Super detailed and clear - thank you!

Acked-by: Tvrtko Ursulin <tvrtko.ursulin@intel.com>

One question below:

> ---
>   drivers/gpu/drm/i915/gt/uc/intel_guc.h            |  8 ++++++++
>   drivers/gpu/drm/i915/gt/uc/intel_guc_submission.c | 13 +++++++++++++
>   2 files changed, 21 insertions(+)
> 
> diff --git a/drivers/gpu/drm/i915/gt/uc/intel_guc.h b/drivers/gpu/drm/i915/gt/uc/intel_guc.h
> index 966e69a8b1c1..d0d99f178f2d 100644
> --- a/drivers/gpu/drm/i915/gt/uc/intel_guc.h
> +++ b/drivers/gpu/drm/i915/gt/uc/intel_guc.h
> @@ -230,6 +230,14 @@ struct intel_guc {
>   		 * @shift: Right shift value for the gpm timestamp
>   		 */
>   		u32 shift;
> +
> +		/**
> +		 * @last_stat_jiffies: jiffies at last actual stats collection time
> +		 * We use this timestamp to ensure we don't oversample the
> +		 * stats because runtime power management events can trigger
> +		 * stats collection at much higher rates than required.
> +		 */
> +		unsigned long last_stat_jiffies;
>   	} timestamp;
>   
>   #ifdef CONFIG_DRM_I915_SELFTEST
> diff --git a/drivers/gpu/drm/i915/gt/uc/intel_guc_submission.c b/drivers/gpu/drm/i915/gt/uc/intel_guc_submission.c
> index e62ea35513ea..c9f167b80910 100644
> --- a/drivers/gpu/drm/i915/gt/uc/intel_guc_submission.c
> +++ b/drivers/gpu/drm/i915/gt/uc/intel_guc_submission.c
> @@ -1314,6 +1314,8 @@ static void __update_guc_busyness_stats(struct intel_guc *guc)
>   	unsigned long flags;
>   	ktime_t unused;
>   
> +	guc->timestamp.last_stat_jiffies = jiffies;
> +
>   	spin_lock_irqsave(&guc->timestamp.lock, flags);
>   
>   	guc_update_pm_timestamp(guc, &unused);
> @@ -1386,6 +1388,17 @@ void intel_guc_busyness_park(struct intel_gt *gt)
>   		return;
>   
>   	cancel_delayed_work(&guc->timestamp.work);
> +
> +	/*
> +	 * Before parking, we should sample engine busyness stats if we need to.
> +	 * We can skip it if we are less than half a ping from the last time we
> +	 * sampled the busyness stats.
> +	 */
> +	if (guc->timestamp.last_stat_jiffies &&

Is there a case where we enter park with last_stat_jiffies being unset 
and so skip updating, and if there is, is that a concern?
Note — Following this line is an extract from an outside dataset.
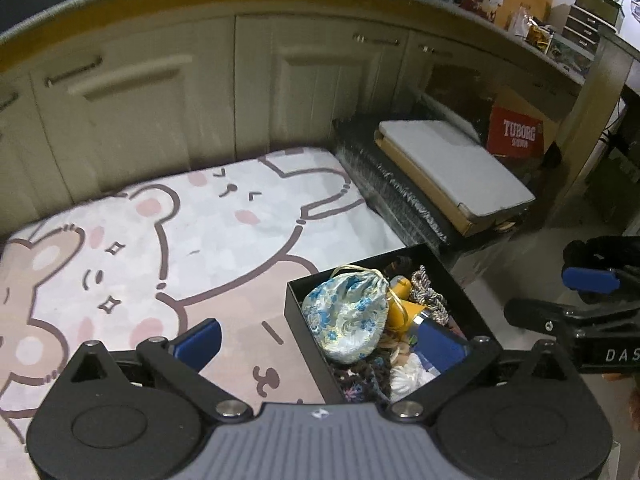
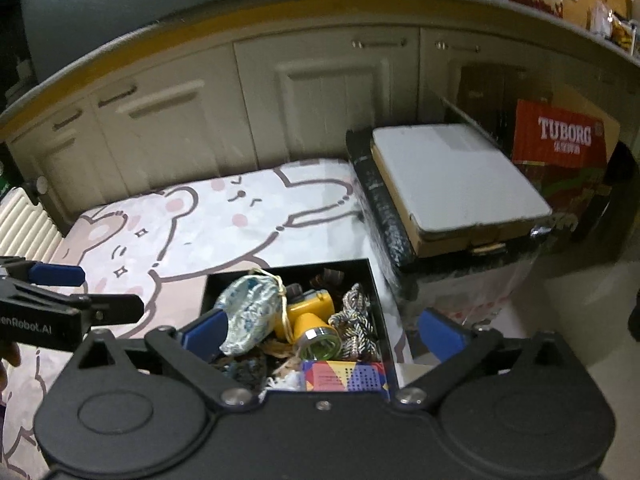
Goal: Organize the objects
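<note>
Right wrist: box (image 2: 372,280) between spread fingers (image 2: 208,330)

Box: black open box (image 2: 372,280), lidless, upright at the near right corner of the bear-print mat (image 2: 224,224).
Pouch: blue-and-white floral drawstring pouch (image 2: 250,314), cord drawn shut, lying at the box's left side.
Flashlight: yellow flashlight (image 2: 310,316), tilted, lens toward the camera, just right of the pouch.
Rope: braided rope bundle (image 2: 356,320), against the right wall.
Card box: colourful patterned box (image 2: 344,376), near edge.
</note>
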The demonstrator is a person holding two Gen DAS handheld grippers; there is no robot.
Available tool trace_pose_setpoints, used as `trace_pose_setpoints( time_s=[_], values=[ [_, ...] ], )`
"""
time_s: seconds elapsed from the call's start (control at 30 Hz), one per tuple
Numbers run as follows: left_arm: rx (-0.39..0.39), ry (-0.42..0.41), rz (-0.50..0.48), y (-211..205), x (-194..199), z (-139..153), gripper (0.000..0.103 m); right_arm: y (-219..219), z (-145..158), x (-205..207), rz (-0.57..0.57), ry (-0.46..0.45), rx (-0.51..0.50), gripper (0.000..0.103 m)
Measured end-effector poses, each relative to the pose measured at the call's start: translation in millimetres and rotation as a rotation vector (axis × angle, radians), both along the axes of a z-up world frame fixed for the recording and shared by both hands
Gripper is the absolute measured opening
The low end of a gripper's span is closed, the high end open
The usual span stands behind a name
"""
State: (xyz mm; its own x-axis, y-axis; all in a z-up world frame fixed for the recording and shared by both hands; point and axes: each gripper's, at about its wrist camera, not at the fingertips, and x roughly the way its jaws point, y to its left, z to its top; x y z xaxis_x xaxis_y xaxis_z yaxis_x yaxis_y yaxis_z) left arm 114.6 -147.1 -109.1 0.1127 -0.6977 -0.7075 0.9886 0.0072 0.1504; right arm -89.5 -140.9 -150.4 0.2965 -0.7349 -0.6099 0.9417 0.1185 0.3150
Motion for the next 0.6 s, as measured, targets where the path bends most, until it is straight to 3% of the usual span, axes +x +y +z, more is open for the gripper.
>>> trace_pose_setpoints(
  time_s=[0.6],
  values=[
    [-0.132,-0.064,0.002,96,-4,67,0.103,85,70,1,-0.007,0.077,-0.066,0.103]
  ],
)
If it is then 
see if it is safe just to not have the zero check. Worst that could 
happen is one extra sampling if either unset or overflows, right?

Regards,

Tvrtko

> +	    !time_after(jiffies, guc->timestamp.last_stat_jiffies +
> +			(guc->timestamp.ping_delay / 2)))
> +		return;
> +
>   	__update_guc_busyness_stats(guc);
>   }
>